Background: Diffuse alveolar hemorrhage (DAH) represents a serious, life-threatening complication of primary antiphospholipid syndrome (PAPS), a thrombophilic disorder mainly characterized by vascular thrombosis and/or pregnancy morbidity. Risk factors for DAH in PAPS patients and the comorbidities that may trigger DAH were investigated here in the effort to identify possible independent predictors of DAH in PAPS patients.

Methods: Only PAPS patients fulfilling the Sydney criteria were taken into consideration. The DAH diagnosis was based on the patient's clinical presentation (acute illness manifesting with dyspnoea, hypoxia, cough, anemia and less frequently hemoptysis and fever), the presence of transient lung infiltrates on chest radiographs, a rapidly changing ground-glass appearance on computed tomography, and a positive response to high dose steroid therapy prescribed during an acute phase. The PAPS patients manifesting DAH signs and symptoms were considered the study group; the remaining served as the control group. The following comorbidities were investigated: i) left-sided heart valve diseases, ii) left heart failure and iii) hemolytic anemia. The clinical and laboratory characteristics and comorbidities of the PAPS-associated DAH patients were recorded and compared with those of the control group and those of the PAPS-associated DAH patients identified by a literature review.

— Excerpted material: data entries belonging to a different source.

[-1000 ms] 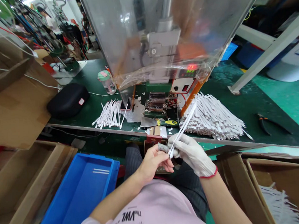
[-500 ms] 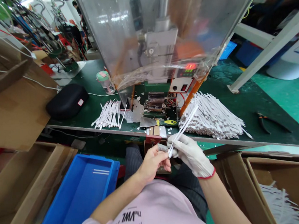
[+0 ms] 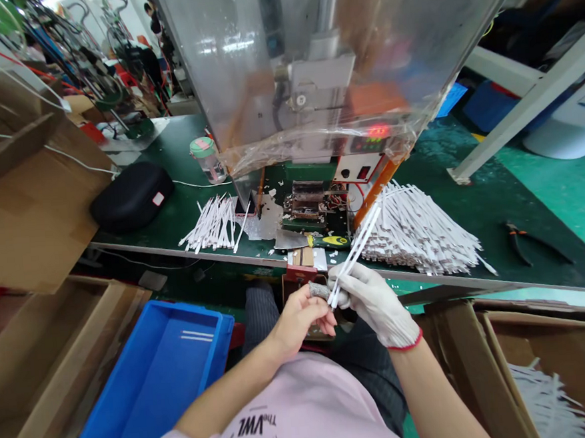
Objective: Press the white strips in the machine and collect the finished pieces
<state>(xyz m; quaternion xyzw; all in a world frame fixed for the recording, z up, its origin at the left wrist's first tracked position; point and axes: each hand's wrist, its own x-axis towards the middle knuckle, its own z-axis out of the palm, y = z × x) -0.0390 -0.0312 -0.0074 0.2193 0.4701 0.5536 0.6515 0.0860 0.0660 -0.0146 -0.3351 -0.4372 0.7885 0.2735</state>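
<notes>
My right hand [image 3: 371,300], in a white knit glove with a red cuff, is closed around a few thin white cables [image 3: 357,251]. They look like short flat cords with small plug-like ends, and they slant up and to the right. At their lower ends, my left hand [image 3: 302,318] pinches with thumb and fingers; it is bare except for a grey wrap on the index finger. The fingers partly cover those ends. Just beyond, a large pile of similar white cables [image 3: 418,230] lies on the bench, and a smaller bunch [image 3: 213,223] lies to the left.
Ahead stands a press machine [image 3: 321,90] behind a clear shield, with a scraper [image 3: 314,239] before it. A black case [image 3: 131,197], a lidded jar [image 3: 207,159] and pliers [image 3: 529,239] rest on the bench. A blue bin [image 3: 148,382] and cardboard boxes [image 3: 463,360] flank my lap.
The held cables have spread slightly apart, and my left thumb has shifted a little at their lower ends. The view has moved slightly; both hands stay in nearly the same place.
</notes>
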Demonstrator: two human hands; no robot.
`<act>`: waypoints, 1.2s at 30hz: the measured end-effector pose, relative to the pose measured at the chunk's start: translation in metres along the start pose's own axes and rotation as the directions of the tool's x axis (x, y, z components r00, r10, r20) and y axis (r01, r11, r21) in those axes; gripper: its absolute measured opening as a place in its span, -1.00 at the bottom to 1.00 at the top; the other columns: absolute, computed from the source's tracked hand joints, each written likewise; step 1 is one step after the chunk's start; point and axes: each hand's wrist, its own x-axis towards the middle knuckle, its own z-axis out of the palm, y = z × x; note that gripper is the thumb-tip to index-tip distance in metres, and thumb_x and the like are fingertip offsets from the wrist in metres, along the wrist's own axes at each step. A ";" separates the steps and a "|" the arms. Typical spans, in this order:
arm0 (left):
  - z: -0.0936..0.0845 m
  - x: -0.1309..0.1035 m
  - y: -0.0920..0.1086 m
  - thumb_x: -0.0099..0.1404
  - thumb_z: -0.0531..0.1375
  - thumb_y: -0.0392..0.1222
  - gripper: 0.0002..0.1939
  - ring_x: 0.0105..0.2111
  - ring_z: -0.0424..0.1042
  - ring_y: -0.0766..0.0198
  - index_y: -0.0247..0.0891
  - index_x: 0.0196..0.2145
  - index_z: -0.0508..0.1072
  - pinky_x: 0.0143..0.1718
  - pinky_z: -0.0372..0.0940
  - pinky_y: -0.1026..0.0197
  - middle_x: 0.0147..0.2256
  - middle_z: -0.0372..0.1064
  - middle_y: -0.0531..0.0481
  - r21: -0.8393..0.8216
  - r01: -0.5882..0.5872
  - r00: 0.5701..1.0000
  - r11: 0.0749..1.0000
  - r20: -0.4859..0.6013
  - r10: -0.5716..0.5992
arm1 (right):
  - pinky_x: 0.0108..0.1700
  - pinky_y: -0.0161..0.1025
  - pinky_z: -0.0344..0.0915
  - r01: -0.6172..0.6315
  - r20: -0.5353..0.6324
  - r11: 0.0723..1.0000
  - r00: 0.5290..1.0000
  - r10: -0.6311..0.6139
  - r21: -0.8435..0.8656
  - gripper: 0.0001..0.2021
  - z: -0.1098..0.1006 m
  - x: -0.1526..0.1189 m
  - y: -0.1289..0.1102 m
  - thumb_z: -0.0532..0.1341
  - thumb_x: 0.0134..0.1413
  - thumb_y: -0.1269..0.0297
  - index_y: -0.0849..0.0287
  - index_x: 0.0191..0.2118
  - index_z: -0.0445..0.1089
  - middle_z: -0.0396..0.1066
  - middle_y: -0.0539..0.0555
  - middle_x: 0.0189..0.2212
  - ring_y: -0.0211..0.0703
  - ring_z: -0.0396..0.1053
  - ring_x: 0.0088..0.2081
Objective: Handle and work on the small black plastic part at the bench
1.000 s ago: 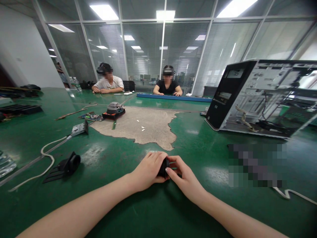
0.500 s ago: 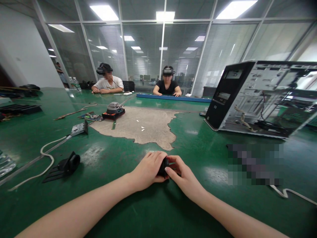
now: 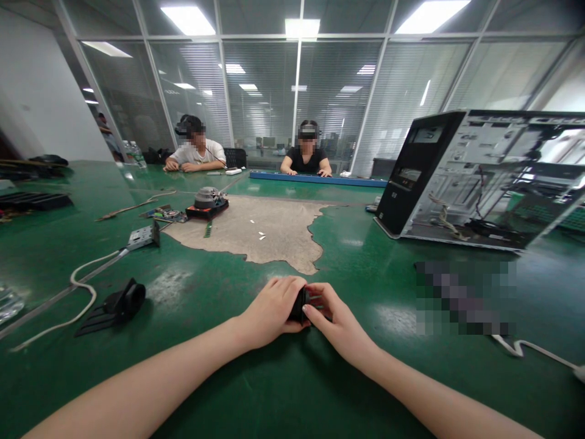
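Low over the front of the green table (image 3: pixel 320 390), a small black part (image 3: pixel 299 305) sits between my two hands. My left hand (image 3: pixel 274 305) is closed over its left side and covers most of it. From the right, the thumb and fingertips of my right hand (image 3: pixel 336 314) press on its edge. So much of the part is hidden that I cannot tell its exact kind. A black plastic bracket with a round duct (image 3: pixel 121 305) lies on the table to the left of my hands.
An opened computer case (image 3: pixel 420 177) stands at the right, with a blurred-out strip and white cable (image 3: pixel 521 350) before it. A heatsink fan (image 3: pixel 208 201) and metal bracket (image 3: pixel 142 236) lie left of the bare patch (image 3: pixel 274 225). Two people (image 3: pixel 306 155) sit across the table.
The whole view has shifted slightly, with the scene a little further left. Both hands keep the same hold on the black part, with hardly any visible finger movement.
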 end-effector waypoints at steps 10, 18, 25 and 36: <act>0.000 -0.001 0.000 0.02 0.24 -0.23 -0.40 -0.12 0.24 0.08 -0.22 -0.03 0.03 -0.12 0.14 0.06 -0.10 0.21 -0.09 -0.001 -0.012 1.000 1.000 -0.013 0.012 | -0.24 -0.24 0.34 0.153 -0.068 0.978 0.984 -0.163 -0.142 -0.85 -0.002 -0.004 -0.002 0.11 0.01 0.39 0.13 -0.23 0.23 0.22 0.08 -0.18 -0.13 0.26 -0.12; 0.001 -0.001 0.000 0.02 0.23 -0.24 -0.40 -0.11 0.24 0.10 -0.23 -0.03 0.02 -0.12 0.14 0.07 -0.10 0.21 -0.10 0.005 -0.010 1.000 1.000 -0.004 0.010 | -0.28 -0.24 0.36 0.043 0.009 0.998 0.999 -0.042 -0.056 -0.83 -0.001 -0.005 -0.001 0.09 0.05 0.34 0.12 -0.19 0.18 0.28 0.04 -0.29 -0.20 0.34 -0.28; -0.002 0.000 0.002 0.01 0.25 -0.21 -0.39 -0.10 0.23 0.10 -0.24 -0.04 0.03 -0.12 0.13 0.08 -0.10 0.21 -0.10 0.002 0.002 1.000 1.000 0.001 -0.002 | -0.23 -0.22 0.33 0.152 -0.071 0.980 0.984 -0.162 -0.127 -0.89 -0.002 -0.004 -0.001 0.10 0.04 0.35 0.12 -0.26 0.26 0.23 0.09 -0.20 -0.14 0.27 -0.15; 0.000 -0.001 0.000 0.03 0.23 -0.25 -0.40 -0.11 0.24 0.09 -0.23 -0.03 0.02 -0.12 0.14 0.06 -0.10 0.21 -0.10 0.004 -0.009 1.000 1.000 0.008 0.009 | -0.28 -0.25 0.35 0.082 -0.018 0.995 0.996 -0.083 -0.058 -0.83 -0.002 -0.004 -0.003 0.12 0.00 0.37 0.12 -0.22 0.20 0.26 0.04 -0.27 -0.18 0.31 -0.22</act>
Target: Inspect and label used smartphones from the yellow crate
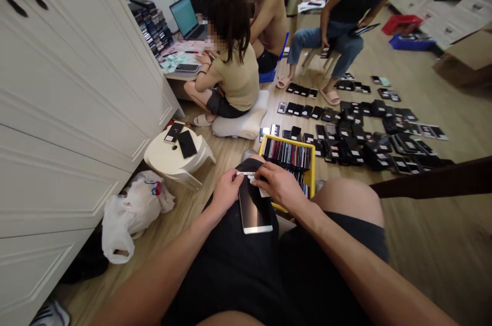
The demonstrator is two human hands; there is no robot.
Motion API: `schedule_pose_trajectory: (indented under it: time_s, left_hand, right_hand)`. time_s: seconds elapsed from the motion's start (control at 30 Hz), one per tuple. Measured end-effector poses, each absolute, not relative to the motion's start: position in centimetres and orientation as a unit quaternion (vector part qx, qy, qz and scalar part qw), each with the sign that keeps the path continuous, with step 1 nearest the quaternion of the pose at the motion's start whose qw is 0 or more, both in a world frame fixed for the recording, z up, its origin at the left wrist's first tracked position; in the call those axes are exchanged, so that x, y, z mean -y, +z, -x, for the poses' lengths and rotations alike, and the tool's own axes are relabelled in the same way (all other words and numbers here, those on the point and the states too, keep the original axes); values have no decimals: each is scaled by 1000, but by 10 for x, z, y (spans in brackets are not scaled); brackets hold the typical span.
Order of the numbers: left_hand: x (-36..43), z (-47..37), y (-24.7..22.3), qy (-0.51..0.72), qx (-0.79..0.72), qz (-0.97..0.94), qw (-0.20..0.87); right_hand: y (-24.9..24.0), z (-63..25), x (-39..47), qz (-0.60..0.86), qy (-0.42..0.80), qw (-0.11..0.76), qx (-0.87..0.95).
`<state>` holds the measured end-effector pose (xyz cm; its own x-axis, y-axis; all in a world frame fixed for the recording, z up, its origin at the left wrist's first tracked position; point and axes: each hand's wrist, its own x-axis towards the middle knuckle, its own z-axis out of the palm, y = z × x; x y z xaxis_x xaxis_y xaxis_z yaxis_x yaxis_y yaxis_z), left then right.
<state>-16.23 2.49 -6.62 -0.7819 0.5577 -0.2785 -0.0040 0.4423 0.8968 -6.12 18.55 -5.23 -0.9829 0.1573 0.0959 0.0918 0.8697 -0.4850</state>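
Note:
A smartphone (255,209) with a pale frame and a dark, shiny screen lies on my lap, its top end pointing away from me. My left hand (226,190) is closed on its upper left corner, with thumb and finger at the edge. My right hand (280,182) bends over the upper right part of the phone, fingertips pinched together at a small white label (264,192). Those fingers partly cover the label and the phone's top. Just beyond my hands, a yellow crate (313,162) between my legs holds tightly packed rows of phones.
Many phones (346,146) lie in rows on the floor at right. A white stool (161,159) with two phones stands left, near a plastic bag (134,203) and white cabinet (57,110). Three people sit ahead, one by a laptop (186,16). A dark bar (434,180) crosses at right.

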Motion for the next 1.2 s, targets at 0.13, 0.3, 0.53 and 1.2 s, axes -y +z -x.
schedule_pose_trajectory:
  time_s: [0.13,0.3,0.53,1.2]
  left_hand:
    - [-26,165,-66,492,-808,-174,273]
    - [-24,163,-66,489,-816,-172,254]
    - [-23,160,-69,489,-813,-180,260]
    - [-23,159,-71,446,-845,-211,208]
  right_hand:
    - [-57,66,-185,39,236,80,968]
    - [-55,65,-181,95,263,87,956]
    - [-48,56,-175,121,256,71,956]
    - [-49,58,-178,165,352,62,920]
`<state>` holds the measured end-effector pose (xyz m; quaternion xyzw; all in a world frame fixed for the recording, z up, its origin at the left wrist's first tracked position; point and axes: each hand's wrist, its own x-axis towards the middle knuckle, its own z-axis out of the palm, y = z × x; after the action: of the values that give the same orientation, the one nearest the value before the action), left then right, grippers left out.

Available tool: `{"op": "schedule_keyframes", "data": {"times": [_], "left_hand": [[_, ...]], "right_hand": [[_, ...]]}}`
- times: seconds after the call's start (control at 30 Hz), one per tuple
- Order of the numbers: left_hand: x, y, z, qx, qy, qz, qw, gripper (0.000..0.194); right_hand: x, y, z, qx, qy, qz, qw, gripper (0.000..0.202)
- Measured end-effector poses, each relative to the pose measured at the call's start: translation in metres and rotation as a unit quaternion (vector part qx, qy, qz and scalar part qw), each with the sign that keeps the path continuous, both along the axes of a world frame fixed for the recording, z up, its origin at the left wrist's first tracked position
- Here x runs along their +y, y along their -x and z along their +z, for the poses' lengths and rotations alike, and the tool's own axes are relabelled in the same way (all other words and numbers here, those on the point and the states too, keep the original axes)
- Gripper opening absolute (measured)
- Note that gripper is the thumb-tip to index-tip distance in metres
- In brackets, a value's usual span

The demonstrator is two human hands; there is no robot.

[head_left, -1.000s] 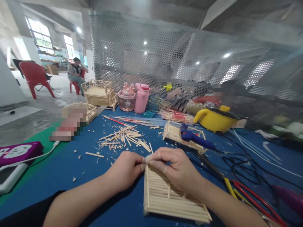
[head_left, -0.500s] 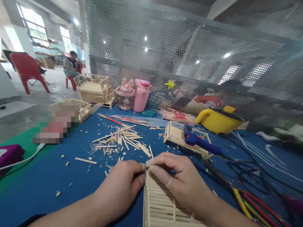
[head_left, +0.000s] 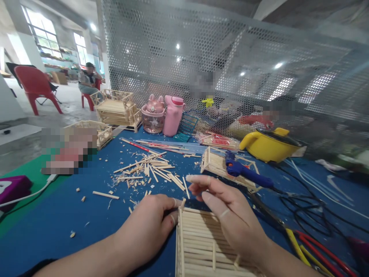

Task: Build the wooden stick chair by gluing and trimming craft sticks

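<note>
A slatted panel of wooden sticks [head_left: 198,238] lies on the blue table below me, running off the bottom edge. My left hand [head_left: 152,219] is closed at its far left corner, thumb and forefinger pinching the edge. Right there a short wooden stick [head_left: 183,204] stands up, slightly tilted. Above the panel's right side my right hand [head_left: 221,207] hovers with thumb and fingers apart, holding nothing. White coverings sit on its fingertips. Two short sticks, one of them a thin peg [head_left: 213,256], rest on the slats.
Loose cut sticks [head_left: 155,169] and scraps lie beyond my hands. A blue glue gun [head_left: 239,169] rests on another stick frame [head_left: 213,161]. Pliers with red and yellow handles [head_left: 317,246] and black cables lie right. A yellow pot [head_left: 271,146] and pink bottle [head_left: 173,115] stand behind.
My right hand has let go of the corner and lifted up and to the right, its fingers parting. The short upright stick now shows there. My left hand has stayed in place.
</note>
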<state>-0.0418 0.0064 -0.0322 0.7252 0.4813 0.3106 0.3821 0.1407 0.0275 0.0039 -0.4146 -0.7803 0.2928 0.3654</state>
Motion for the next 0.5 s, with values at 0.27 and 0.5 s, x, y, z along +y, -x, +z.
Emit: {"op": "schedule_keyframes", "data": {"times": [0.27, 0.5], "left_hand": [[-0.001, -0.001, 0.001, 0.007, -0.006, 0.005, 1.0, 0.021], [0.001, -0.001, -0.002, 0.01, -0.017, 0.004, 1.0, 0.022]], "right_hand": [[0.003, -0.002, 0.009, -0.039, -0.078, -0.029, 0.996, 0.021], [0.005, 0.001, 0.007, -0.121, -0.074, 0.12, 0.983, 0.027]]}}
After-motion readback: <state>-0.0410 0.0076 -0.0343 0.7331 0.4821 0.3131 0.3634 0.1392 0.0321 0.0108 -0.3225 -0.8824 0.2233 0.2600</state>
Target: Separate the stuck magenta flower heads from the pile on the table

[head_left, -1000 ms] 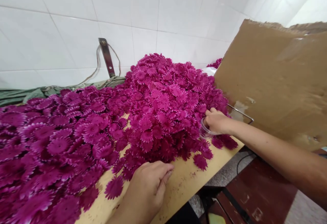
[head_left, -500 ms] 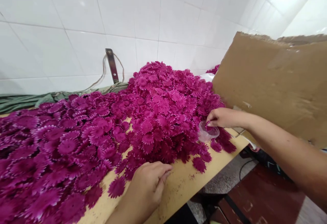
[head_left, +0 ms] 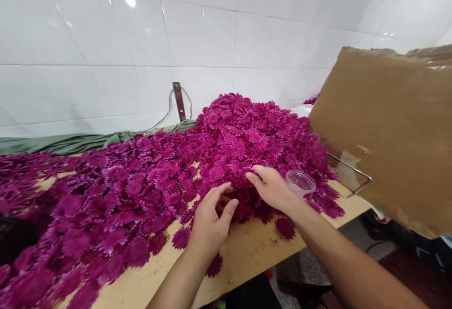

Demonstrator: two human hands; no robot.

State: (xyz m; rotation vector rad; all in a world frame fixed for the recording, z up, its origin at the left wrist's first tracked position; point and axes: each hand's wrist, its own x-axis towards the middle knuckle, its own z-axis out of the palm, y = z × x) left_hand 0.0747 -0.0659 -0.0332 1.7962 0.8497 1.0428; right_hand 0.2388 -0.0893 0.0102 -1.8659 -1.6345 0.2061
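Note:
A tall heap of magenta artificial flower heads is piled on the tan tabletop. My left hand reaches to the heap's front edge, thumb and forefinger apart; its other fingers are partly hidden. Just right of it, my right hand bends inward over the heap with thumb and forefinger close together. Whatever lies between those fingertips blends into the magenta behind. Beside the right hand is a clear plastic cup, resting among the flowers. A loose flower head lies below the right wrist.
More magenta flower heads spread over the left side. A large cardboard sheet leans at the right, near a bent metal wire. Green cloth and a metal bracket line the white tiled wall.
My right hand has left the plastic cup and moved left to the heap's front. My left hand has lifted toward the heap, its thumb and forefinger spreading. The view has shifted left.

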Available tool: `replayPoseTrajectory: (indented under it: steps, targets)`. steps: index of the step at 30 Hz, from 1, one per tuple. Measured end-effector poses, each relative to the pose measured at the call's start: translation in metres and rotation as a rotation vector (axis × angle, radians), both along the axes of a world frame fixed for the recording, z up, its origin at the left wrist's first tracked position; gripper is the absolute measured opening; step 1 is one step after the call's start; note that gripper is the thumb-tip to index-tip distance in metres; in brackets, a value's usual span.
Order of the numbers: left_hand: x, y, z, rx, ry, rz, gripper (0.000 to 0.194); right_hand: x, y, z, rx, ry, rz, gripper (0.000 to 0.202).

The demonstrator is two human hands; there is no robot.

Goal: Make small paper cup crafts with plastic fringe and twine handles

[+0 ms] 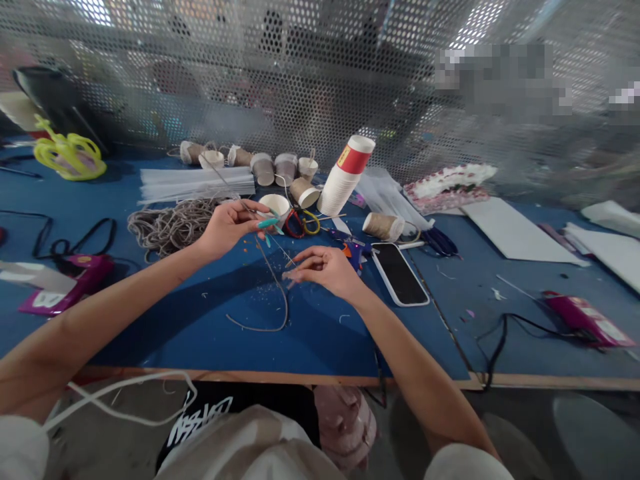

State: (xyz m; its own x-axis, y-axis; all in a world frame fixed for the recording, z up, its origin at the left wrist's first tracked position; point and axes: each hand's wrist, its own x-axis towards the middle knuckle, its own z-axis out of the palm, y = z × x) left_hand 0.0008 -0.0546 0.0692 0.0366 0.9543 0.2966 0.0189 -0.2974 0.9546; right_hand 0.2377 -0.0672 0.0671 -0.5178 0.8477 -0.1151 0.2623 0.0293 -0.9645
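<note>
Perforated grey metal sheeting [215, 67] rises behind a blue-topped worktable [200, 333] with a brown front edge. From where I stand, a bare left hand [239, 223], long teal nails showing, has its fingers closed in a pinch on a thin grey cord [287, 300]. One length of cord curves over the blue surface between the forearms, below the hands. The right hand [315, 268] is pinched shut on a thin pale strand [284, 249] slanting between both hands.

Just beside the left wrist lies a tangled heap of grey-brown cord [173, 227], and behind it a flat stack of translucent white strips [197, 185]. A tilted stack of white paper cups [340, 187] wears a red band with small yellow marks, too small for me to read. Near the right hand lies a black-screened phone in a white case [400, 275].

White lettering runs across the black cloth [250, 407] below the table edge, too distorted to make out. Printing on the magenta box at left [65, 287] and the magenta box at right [587, 319] is unreadable too. At far left sits a yellow-green crown-shaped object [71, 157]
</note>
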Motion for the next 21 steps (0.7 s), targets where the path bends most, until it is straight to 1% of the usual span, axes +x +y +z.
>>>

Results: The subjects considered for inclusion were 197 PAPS patients (142 women and 55 men) all suffering from thrombosis, which was associated with pregnancy morbidity in 30 (21.1 %) of the women. Eight (4.1 %) of these patients (five men and three women) experienced one or more episodes of DAH. When the clinical and laboratory characteristics of the PAPS-associated DAH patients were compared with those of the controls a significant prevalence of the male gender (p = 0.0399), of the multiple types of vascular involvement profile (p = 0.0048) and of high antiphospholipid antibody (aPL) titers (p = 0.0011) was noted in the former. Triple aPL positivity and microcirculation thrombosis were also more frequent in that group, although not to a significant degree. The prevalence of comorbidities including left-sided heart valve diseases, left heart failure and hemolytic anemia was likewise significantly higher in the PAPS-associated DAH patients (p = 0.0253, 0.0451 and 0.0358, respectively). According to logistic regression analysis, multiple types of vascular involvement profile, left-sided heart valve diseases and hemolytic anemia were found to be independent risk factors for DAH (p = 0.030, 0.022 and 0.007, respectively). Twenty-four studies (one case-control, three small case series, and 20 case reports) reporting on 55 PAPS-associated DAH patients were identified by a review of the literature. The clinical and laboratory characteristics and comorbidities of our PAPS-associated DAH patients were not significantly different from those of the DAH patients identified by literature review. Only hemolytic anemia was significantly less frequent in the literature-review DAH patients than in ours.

Conclusion: Some risk factors and comorbidities characterizing PAPS-associated DAH patients were identified when the clinical and laboratory characteristics of a group of these subjects were compared with those of a control group and of PAPS-associated DAH patients pinpointed by a literature review. In the event that these results are confirmed by larger multicenter studies, they could contribute to identifying PAPS patients at risk of developing DAH.